▸ **DATA SEGMENT**:
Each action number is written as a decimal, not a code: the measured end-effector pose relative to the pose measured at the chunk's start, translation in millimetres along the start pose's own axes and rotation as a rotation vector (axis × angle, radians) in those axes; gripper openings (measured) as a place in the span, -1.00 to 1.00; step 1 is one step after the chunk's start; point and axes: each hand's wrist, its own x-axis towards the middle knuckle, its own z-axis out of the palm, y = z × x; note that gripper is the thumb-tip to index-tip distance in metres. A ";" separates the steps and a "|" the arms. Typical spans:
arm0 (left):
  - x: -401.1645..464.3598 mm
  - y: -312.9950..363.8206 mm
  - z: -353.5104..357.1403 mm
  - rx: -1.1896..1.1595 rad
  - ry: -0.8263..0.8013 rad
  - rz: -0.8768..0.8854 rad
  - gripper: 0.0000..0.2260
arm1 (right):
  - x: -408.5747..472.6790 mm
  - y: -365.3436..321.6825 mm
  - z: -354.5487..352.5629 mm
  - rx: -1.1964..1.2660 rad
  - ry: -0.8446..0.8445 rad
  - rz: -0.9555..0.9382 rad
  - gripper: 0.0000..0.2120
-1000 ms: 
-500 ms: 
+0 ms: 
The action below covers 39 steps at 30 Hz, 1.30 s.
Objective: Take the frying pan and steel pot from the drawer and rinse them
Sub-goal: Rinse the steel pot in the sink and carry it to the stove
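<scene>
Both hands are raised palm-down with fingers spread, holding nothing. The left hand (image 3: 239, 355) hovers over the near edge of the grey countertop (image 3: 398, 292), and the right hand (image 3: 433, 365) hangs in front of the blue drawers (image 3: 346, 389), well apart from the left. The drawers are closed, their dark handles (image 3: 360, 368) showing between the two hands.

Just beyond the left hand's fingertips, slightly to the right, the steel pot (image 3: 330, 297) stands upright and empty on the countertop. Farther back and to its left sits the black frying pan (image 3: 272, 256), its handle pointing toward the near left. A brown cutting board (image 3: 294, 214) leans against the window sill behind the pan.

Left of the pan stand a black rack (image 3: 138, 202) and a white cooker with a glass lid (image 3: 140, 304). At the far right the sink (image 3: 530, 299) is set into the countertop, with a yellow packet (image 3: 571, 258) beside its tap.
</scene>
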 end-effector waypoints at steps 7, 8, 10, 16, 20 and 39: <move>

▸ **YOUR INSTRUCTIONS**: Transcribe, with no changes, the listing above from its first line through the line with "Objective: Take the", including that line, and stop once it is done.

▸ **OUTPUT FOR THIS EXERCISE**:
Each action number is written as a decimal, not a code: the measured end-effector pose relative to the pose measured at the chunk's start, translation in millimetres along the start pose's own axes and rotation as a rotation vector (axis × angle, radians) in those axes; gripper openings (measured) as a place in the span, -1.00 to 1.00; step 1 is one step after the chunk's start; point and axes: each hand's wrist, its own x-axis towards the middle knuckle, its own z-axis out of the palm, y = z × x; note that gripper is the thumb-tip to index-tip distance in metres. A ";" separates the steps and a "|" the arms. Typical spans:
arm0 (left):
  - x: -401.1645..464.3598 mm
  - y: -312.9950..363.8206 mm
  - z: -353.5104..357.1403 mm
  - rx: -1.1896..1.1595 rad
  - ry: -0.8263..0.8013 rad
  - rz: -0.8768..0.8854 rad
  - gripper: 0.0000..0.2260
arm1 (right):
  - x: -408.5747..472.6790 mm
  - y: -365.3436..321.6825 mm
  - z: -354.5487..352.5629 mm
  - rx: -1.1964..1.2660 rad
  - ry: -0.8446..0.8445 rad
  - rz: -0.9555..0.9382 rad
  - gripper: 0.0000..0.2120
-1000 ms: 
-500 ms: 
+0 ms: 
The action below covers 39 steps at 30 Hz, 1.30 s.
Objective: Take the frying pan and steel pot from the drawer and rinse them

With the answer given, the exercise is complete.